For a fixed \(\pi\), the model is a black box consuming user turns and emitting sampled answers — correct with high but not certain probability.
For each user query \(u_i\), invoke \(\hat{g}_\pi\):
\[ \hat{y}_i \;\sim\; \hat{g}_\pi(u_i), \qquad \text{cost } c_{\mathcal{M}} \text{ per query} \]Total cost for \(N\) queries:
\[ C_{\mathrm{std}}(N) \;=\; N \cdot c_{\mathcal{M}} \]Hinton et al. (2015): transfer knowledge from a large model \(\mathcal{M}_L\) into a small model \(\mathcal{M}_S\) by training on soft targets (output distributions of \(\mathcal{M}_L\) rather than hard labels).
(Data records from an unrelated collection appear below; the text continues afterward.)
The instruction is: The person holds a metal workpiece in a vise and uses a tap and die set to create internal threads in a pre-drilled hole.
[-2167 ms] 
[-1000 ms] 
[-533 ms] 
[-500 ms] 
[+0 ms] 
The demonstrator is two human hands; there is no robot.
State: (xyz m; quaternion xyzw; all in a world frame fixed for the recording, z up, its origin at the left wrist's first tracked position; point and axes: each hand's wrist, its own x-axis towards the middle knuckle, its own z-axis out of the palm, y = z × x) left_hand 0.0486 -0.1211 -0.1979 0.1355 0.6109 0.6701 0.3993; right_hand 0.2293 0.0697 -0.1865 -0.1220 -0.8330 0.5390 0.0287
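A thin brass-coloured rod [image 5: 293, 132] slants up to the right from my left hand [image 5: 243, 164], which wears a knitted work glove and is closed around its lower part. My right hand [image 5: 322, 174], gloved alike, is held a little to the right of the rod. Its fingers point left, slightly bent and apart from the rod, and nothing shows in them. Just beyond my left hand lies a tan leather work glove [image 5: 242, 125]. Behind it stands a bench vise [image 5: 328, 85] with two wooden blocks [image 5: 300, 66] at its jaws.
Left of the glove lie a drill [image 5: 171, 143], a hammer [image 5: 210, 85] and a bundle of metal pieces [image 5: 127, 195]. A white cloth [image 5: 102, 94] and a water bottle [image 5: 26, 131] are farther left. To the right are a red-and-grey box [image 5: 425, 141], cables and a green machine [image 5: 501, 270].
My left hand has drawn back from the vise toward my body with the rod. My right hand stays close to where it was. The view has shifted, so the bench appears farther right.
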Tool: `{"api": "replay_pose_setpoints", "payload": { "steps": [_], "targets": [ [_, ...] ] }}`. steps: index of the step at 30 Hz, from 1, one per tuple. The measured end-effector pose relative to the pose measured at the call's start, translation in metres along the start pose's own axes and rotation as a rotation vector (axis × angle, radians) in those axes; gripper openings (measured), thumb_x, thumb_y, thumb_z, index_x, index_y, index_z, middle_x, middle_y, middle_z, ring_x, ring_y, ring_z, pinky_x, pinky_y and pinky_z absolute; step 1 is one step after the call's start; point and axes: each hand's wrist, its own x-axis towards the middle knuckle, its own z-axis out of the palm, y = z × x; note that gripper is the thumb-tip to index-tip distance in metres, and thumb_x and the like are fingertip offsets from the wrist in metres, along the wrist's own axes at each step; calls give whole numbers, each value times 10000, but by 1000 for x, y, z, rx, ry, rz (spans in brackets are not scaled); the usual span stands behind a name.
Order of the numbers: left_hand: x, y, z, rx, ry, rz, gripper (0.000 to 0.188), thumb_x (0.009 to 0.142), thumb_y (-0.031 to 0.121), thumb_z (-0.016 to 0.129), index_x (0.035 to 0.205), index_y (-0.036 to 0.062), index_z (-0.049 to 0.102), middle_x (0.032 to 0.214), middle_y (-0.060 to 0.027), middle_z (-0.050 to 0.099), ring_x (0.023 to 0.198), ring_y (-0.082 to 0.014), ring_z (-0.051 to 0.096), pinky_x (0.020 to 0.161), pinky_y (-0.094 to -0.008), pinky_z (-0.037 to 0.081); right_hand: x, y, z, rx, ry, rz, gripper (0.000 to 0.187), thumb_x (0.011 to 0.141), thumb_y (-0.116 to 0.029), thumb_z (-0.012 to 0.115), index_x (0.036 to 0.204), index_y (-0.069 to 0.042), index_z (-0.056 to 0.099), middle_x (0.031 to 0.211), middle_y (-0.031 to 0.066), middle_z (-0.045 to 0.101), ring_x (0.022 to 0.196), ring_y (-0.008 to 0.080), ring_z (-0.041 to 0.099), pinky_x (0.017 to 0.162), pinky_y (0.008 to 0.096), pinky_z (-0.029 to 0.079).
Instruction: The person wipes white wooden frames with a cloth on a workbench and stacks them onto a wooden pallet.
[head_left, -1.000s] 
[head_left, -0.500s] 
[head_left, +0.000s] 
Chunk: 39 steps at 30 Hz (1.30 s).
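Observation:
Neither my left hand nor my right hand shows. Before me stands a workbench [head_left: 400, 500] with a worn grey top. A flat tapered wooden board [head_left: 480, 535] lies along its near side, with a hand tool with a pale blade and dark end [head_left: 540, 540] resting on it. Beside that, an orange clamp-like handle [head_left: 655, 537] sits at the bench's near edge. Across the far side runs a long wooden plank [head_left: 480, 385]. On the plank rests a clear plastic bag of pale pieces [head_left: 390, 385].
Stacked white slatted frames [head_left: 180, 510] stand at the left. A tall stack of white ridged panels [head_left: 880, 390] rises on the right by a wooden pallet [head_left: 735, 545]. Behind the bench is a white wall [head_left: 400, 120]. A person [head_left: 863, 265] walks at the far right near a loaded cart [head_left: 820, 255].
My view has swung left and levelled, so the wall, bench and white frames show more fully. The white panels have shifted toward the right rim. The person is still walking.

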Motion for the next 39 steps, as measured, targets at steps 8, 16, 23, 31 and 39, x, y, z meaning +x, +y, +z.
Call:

\[ \hat{F}_L \;\xrightarrow{\;\text{distill}\;}\; \hat{F}_S, \qquad |\mathcal{M}_S| \ll |\mathcal{M}_L| \]The target representation is the same kind of thing as the source. What if we chose a different target?
Instead of another neural net, distill \(\hat{F}\)'s knowledge into discrete structures: programs, grammars, schemas.
\(\tilde{\cdot}\) denotes deterministic but initially unverified — no randomness, but may be semantically wrong if compiled from a flawed \(\hat{y}\).
Given a teaching example \(u_0\), the model produces a recipe \(\hat{r} \in \mathcal{R}\) — a structured description of the intended computation: \[ \hat{r} \;\sim\; \hat{g}_\pi(u_0), \qquad \hat{r} \in \mathcal{R} \subset \Sigma^* \]
A compiler — a total deterministic function — maps recipe to program: \[ \kappa : \mathcal{R} \;\longrightarrow\; (\Theta \to \mathcal{Y}), \qquad \tilde{p} = \kappa(\hat{r}) \]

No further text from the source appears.